Excerpts from a dataset:
-----

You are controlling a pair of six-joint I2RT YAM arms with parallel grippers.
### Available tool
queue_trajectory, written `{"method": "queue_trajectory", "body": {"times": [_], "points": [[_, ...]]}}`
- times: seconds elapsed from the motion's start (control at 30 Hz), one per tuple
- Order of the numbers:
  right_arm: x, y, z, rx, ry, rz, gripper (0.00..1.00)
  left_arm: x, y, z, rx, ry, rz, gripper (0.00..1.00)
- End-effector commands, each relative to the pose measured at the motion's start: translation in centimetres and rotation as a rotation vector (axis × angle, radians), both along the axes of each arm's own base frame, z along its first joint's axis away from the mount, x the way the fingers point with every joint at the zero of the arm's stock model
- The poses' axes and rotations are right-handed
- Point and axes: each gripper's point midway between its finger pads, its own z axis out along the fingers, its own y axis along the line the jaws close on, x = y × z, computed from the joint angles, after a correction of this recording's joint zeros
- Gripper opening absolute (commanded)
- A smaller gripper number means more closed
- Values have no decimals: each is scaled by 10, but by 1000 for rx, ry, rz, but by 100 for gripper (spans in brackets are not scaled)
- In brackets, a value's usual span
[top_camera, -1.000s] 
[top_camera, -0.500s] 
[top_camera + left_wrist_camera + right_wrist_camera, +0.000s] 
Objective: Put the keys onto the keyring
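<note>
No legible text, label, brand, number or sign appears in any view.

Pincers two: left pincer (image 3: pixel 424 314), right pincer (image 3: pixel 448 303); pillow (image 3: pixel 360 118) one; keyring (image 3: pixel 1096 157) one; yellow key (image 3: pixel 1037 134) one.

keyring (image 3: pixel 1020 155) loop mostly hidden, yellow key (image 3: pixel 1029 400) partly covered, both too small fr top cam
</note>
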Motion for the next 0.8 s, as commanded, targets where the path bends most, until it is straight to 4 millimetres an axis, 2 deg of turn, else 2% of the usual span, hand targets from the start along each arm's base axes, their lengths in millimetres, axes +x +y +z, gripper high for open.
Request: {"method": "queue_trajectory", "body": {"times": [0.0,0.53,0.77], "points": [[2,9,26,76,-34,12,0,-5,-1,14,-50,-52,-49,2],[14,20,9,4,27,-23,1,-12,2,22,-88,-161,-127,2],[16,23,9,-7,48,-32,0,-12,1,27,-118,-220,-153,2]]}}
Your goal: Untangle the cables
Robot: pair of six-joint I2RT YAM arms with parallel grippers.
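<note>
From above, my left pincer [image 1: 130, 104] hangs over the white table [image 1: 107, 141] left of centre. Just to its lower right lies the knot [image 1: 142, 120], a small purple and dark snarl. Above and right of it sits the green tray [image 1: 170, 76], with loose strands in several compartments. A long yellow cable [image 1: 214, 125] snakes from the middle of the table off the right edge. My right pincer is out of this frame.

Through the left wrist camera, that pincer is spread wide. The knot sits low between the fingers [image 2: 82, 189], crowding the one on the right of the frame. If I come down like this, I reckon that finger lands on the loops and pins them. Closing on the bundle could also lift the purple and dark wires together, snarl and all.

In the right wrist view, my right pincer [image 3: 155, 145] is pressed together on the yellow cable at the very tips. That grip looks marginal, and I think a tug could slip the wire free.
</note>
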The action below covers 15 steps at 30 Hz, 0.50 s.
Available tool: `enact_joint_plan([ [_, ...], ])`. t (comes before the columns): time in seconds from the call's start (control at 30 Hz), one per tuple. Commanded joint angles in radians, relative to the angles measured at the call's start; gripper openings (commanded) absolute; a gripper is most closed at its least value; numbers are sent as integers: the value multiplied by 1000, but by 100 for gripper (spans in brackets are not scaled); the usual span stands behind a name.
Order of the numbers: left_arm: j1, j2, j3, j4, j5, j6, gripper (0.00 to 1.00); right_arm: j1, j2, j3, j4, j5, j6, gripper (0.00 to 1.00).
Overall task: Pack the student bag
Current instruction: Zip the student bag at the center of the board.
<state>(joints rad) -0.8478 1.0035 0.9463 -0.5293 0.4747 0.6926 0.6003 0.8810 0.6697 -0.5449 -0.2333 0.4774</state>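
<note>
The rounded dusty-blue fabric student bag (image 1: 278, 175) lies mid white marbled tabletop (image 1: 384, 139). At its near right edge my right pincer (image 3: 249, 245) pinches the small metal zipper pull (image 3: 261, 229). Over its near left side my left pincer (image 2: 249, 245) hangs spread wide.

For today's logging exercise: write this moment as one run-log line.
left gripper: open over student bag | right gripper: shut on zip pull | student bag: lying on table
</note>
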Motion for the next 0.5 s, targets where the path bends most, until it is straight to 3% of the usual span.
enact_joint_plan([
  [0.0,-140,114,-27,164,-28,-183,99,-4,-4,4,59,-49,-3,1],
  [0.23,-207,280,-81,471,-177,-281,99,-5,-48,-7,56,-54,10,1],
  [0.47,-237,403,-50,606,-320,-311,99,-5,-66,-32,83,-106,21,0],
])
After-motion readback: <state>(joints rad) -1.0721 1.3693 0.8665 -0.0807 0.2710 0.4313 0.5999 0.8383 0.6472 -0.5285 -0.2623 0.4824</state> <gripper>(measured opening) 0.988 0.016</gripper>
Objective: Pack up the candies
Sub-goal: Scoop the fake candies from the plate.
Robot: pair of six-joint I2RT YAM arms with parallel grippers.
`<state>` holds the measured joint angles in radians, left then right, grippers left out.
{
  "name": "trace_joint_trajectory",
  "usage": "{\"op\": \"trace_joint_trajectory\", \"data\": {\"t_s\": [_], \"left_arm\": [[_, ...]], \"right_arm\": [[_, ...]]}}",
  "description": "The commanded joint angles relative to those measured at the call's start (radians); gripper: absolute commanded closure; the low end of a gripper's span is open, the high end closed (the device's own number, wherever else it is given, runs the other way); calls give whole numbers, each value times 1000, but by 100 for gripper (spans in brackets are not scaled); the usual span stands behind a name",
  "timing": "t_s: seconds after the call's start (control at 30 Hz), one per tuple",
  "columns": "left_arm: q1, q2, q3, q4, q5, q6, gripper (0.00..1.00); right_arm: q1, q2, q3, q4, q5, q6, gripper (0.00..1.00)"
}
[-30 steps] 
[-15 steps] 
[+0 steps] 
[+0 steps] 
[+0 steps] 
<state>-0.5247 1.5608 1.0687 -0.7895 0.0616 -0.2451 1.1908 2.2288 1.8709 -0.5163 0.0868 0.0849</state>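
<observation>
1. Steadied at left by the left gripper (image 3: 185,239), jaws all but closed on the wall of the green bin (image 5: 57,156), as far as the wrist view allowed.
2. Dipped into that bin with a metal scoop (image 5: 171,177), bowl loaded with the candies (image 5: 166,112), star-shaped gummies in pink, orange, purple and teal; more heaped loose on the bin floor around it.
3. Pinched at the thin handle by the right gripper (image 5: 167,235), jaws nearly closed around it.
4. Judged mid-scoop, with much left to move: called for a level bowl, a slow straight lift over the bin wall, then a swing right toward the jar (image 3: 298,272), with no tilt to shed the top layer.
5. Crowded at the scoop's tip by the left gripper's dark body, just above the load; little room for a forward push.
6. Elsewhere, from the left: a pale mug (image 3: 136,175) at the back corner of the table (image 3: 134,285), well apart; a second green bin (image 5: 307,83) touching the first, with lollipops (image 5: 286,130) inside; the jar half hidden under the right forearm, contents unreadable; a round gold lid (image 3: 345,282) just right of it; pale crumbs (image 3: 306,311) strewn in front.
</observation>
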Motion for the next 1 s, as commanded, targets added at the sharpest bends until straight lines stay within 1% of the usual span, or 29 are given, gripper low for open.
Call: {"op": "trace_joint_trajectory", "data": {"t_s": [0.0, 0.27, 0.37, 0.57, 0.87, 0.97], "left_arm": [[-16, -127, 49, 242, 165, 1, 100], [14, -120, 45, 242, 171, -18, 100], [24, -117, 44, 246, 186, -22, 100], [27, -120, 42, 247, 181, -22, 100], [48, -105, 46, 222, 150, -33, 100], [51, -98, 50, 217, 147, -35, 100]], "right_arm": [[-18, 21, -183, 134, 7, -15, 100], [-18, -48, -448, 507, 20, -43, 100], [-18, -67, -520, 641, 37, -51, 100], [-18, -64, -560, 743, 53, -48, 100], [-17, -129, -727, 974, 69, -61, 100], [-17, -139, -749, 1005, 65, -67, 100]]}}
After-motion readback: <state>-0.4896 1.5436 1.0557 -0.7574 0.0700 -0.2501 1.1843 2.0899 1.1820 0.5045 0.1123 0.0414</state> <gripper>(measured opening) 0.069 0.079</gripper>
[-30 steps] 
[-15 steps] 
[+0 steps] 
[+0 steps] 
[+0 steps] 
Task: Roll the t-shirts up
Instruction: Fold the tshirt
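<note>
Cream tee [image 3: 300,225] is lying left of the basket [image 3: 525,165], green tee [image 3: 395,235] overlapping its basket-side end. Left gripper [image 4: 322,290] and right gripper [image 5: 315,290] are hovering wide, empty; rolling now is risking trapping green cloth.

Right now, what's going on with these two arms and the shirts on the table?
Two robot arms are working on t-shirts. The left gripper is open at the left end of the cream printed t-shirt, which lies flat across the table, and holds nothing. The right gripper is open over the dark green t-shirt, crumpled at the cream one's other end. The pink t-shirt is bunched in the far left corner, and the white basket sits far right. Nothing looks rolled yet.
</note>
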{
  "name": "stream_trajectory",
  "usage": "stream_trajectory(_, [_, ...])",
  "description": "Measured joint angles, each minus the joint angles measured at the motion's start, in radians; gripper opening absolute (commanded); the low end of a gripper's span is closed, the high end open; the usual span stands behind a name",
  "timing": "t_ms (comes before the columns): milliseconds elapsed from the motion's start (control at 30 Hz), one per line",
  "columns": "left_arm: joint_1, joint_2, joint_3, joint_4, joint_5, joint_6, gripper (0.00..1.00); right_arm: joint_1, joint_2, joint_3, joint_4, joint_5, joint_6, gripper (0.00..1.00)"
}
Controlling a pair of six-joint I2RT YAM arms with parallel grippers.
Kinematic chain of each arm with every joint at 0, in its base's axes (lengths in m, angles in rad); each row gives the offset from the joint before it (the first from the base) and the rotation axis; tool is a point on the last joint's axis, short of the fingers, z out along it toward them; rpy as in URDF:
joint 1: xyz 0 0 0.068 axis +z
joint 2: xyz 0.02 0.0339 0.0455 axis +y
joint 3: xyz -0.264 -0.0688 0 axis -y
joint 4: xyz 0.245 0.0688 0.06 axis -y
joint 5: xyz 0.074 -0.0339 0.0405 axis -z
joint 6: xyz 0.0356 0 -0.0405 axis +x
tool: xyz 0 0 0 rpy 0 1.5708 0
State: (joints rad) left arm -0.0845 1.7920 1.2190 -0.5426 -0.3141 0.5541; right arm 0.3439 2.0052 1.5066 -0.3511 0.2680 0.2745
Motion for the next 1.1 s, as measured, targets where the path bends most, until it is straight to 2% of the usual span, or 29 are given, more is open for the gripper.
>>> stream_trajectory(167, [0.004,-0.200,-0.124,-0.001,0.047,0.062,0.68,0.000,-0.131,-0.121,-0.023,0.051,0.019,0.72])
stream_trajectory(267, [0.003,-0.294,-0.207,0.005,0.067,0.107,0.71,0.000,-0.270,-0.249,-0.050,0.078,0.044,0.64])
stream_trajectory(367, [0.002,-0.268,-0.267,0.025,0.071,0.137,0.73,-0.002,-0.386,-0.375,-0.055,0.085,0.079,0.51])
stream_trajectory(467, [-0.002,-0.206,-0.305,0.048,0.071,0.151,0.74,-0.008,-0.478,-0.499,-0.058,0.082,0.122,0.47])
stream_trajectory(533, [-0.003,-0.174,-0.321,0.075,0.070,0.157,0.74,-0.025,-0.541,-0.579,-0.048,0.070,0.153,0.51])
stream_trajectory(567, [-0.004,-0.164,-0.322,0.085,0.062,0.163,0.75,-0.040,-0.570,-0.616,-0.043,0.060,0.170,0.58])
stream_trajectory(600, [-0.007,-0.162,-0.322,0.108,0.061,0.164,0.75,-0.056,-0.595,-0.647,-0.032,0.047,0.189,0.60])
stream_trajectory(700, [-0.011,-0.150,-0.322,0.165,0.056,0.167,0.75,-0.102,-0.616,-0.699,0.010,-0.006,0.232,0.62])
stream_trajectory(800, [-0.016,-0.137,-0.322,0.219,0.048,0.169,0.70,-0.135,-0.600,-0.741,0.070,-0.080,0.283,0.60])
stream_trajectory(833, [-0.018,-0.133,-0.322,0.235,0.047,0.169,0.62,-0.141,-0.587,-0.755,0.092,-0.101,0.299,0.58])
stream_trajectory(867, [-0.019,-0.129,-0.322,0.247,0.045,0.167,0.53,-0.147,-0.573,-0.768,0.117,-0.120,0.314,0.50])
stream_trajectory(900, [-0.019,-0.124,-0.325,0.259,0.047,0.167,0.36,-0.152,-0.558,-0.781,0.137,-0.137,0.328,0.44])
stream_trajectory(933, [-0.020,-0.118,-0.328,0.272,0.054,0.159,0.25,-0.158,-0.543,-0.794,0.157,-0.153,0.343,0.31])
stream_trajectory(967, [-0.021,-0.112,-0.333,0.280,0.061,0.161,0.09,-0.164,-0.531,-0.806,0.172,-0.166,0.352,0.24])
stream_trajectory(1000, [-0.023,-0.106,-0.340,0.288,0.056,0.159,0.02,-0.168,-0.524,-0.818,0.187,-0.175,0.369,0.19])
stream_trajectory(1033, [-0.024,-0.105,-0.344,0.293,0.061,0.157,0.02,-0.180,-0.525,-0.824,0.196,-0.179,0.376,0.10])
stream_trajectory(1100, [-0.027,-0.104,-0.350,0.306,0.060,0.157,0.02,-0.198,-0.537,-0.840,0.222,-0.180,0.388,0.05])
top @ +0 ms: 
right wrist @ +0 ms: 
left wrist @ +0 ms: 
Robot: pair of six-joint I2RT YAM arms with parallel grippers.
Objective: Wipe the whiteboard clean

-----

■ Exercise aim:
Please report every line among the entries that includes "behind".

■ Result for this task:
Available tool: `enact_joint_plan([ [_, ...], ])`. t (comes before the columns): time in seconds from the call's start (control at 30 Hz), one per tuple. Commanded joint angles in radians, relative to the angles measured at the call's start; gripper openings (commanded) absolute; a gripper is most closed at its least value; numbers are sent as integers: the value multiplied by 1000, but by 100 for gripper (spans in brackets are not scaled); the usual span stands behind a name.
  "description": "The commanded joint angles relative to those measured at the call's start (radians); gripper: absolute commanded closure; the low end of a gripper's span is open, the high end closed (the device's own number, wherever else it is given, runs the other way); calls give whole numbers, each value times 1000, but by 100 for gripper (spans in brackets are not scaled); the usual span stands behind a name",
  "description": "Measured joint angles, each minus the joint angles measured at the motion's start, in radians; gripper opening absolute (commanded); the low end of a gripper's span is closed, the high end open; the usual span stands behind a name",

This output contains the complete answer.